4. Materials and Methods
This section outlines the experimental design, data sources, and analytical methods used to investigate our feature selection and weighting methodology, including definitions, techniques, and prediction models utilized in this study.
4.1. Datasets
The Genomics of Drug Sensitivity in Cancer (GDSC) [42] Project is a Wellcome-funded collaborative effort between the Cancer Genome Project at the Wellcome Sanger Institute (UK) and the Center for Molecular Therapeutics at Massachusetts General Hospital Cancer Center (USA). This partnership brings together the strengths of both institutions to identify cancer biomarkers that can help predict which genetically defined patient subgroups are most likely to benefit from specific cancer treatments [42].

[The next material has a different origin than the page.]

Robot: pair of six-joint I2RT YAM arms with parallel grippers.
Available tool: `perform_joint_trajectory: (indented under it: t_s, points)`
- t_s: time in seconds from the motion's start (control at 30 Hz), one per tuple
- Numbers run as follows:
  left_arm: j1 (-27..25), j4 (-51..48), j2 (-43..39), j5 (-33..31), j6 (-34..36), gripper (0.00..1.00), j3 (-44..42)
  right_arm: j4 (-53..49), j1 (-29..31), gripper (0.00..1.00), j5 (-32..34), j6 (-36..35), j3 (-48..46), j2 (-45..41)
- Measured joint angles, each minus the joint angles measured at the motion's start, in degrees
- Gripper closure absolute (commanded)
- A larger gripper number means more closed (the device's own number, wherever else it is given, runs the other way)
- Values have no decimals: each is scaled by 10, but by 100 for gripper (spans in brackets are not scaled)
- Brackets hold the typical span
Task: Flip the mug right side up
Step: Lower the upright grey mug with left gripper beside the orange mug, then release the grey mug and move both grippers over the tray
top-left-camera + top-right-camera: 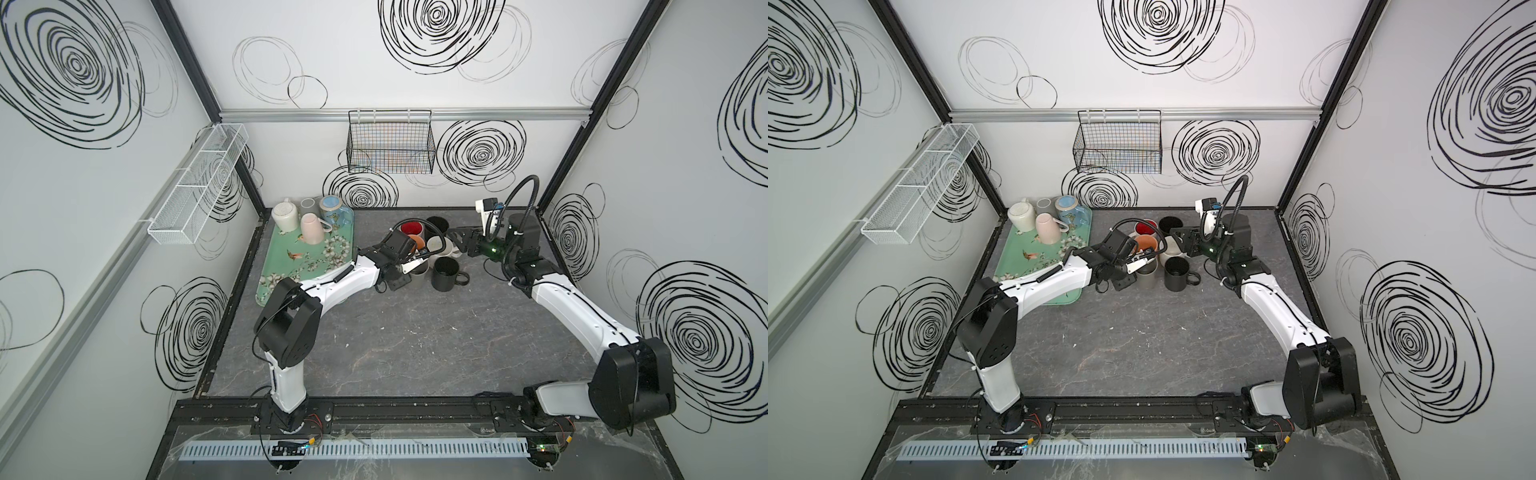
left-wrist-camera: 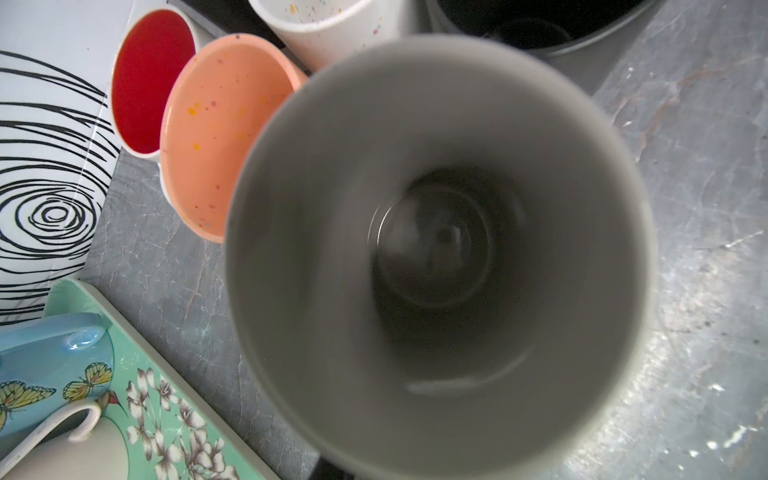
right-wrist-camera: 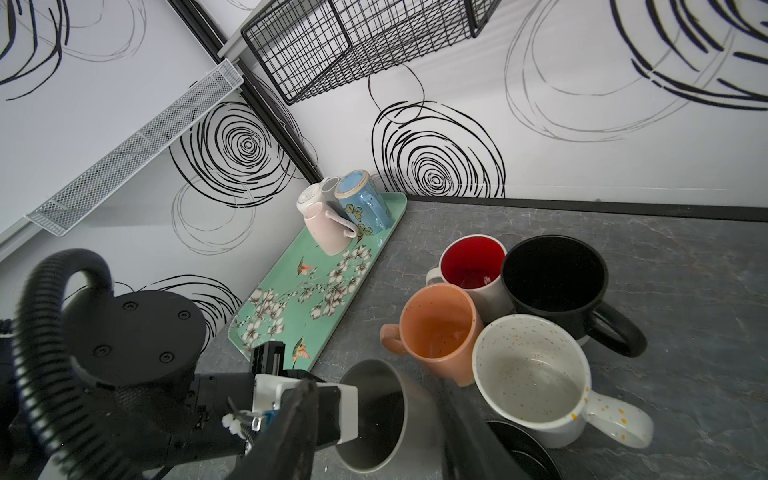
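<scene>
Plain grey mug (image 1: pixel 419 276), empty, upright, mouth facing up, at six o'clock of the orange mug (image 1: pixel 417 242), just beside it.

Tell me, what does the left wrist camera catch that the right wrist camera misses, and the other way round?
Only the left wrist view looks straight down the grey mug to its bottom. Only the right wrist view shows the black wire basket, the white mesh shelf and the left arm. Both show the grey mug, orange mug, red-lined mug, speckled white mug, blue butterfly mug and green floral tray.
</scene>
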Motion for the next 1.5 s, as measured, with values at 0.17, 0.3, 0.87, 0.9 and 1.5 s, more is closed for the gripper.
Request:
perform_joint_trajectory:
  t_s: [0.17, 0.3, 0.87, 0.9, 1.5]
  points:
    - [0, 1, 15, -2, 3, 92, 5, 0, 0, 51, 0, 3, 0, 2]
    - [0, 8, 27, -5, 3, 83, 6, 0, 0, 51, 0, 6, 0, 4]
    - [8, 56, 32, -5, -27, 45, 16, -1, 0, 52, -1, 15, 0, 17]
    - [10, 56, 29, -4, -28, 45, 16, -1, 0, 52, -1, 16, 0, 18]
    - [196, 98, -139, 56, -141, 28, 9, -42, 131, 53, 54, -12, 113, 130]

The characteristics of the utilized GDSC datasets (i.e., GDSC1 and GDSC2) are presented in Table 9 in detail. The GDSC1 and GDSC2 datasets are two complementary parts of the GDSC project, created to systematically profile the sensitivity of cancer cell lines to anti-cancer drugs and associate this with genomic features. Differences between the datasets include the time period when the data was obtained, with GDSC2 being more recent, the dose design used for different drug concentrations to measure dose–response relationships, the control and storage of the compounds employed, and in common they have the analytic approach based on fitting a dose–response curve and extracting summary metrics such as IC50 (i.e., half-maximal inhibitory concentration) and AUC (Area Under the Curve). Given the above, they are treated as separate analyses but are complementary to each other [42]. There are 122 shared drug compounds (i.e., features) between the GDSC1 and GDSC2 datasets (Supplementary Table S2). Additionally, 22 of these shared drug compounds are in our selected feature set in terms of using all metrics and datasets (Supplementary Table S3). We used the same parameter settings for both datasets in terms of clinical usability or drug repurposing.
4.2. Methodology
This section provides a general overview of the feature selection and weighting architecture we employ, including a brief description of the essential methodologies.
Proposed Scheme
This study adopted our previous similar studies from Tasci et al. [7,43] in terms of the methodology used. We constructed drug compound-based cell line datasets with GBM/other cancers (i.e., binary) class labels. Afterwards, our previous methodology was applied to the related drug compound-based GDSC datasets for each drug sensitivity metric. Our utilized scheme includes two phases: (i) Feature weighting; (ii) Feature selection (Figure 4).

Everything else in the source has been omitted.